▸ SUPPLIED MATERIAL:
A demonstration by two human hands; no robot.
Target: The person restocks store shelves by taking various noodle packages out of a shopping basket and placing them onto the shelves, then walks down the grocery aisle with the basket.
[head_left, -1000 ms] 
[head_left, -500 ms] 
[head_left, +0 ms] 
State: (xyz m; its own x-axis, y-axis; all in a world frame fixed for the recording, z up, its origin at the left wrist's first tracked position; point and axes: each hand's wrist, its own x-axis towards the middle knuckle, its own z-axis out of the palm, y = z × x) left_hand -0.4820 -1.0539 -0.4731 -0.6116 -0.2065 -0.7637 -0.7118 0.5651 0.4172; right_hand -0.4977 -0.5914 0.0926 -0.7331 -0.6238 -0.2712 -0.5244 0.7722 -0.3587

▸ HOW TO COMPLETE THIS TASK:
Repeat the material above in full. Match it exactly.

▸ ANSWER SECTION:
A demonstration by two human hands; no robot.
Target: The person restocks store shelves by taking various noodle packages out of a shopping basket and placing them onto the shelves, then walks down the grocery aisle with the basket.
[head_left, -1000 ms] 
[head_left, -500 ms] 
[head_left, +0 ms] 
State: (xyz m; its own x-axis, y-axis; all in a world frame fixed for the recording, z up, its origin at the left wrist's first tracked position; point and axes: each hand's wrist, its own x-axis towards the middle knuckle, its own z-axis out of the palm, y = z × x) left_hand -0.4820 -1.0539 -0.4731 -0.6116 -0.2065 -0.7637 -0.7118 0.5651 0.4172; right_hand -0.4977 -0.5914 0.0926 -0.7331 -0.6238 -0.2712 -0.5244 0.7722 -0.3587

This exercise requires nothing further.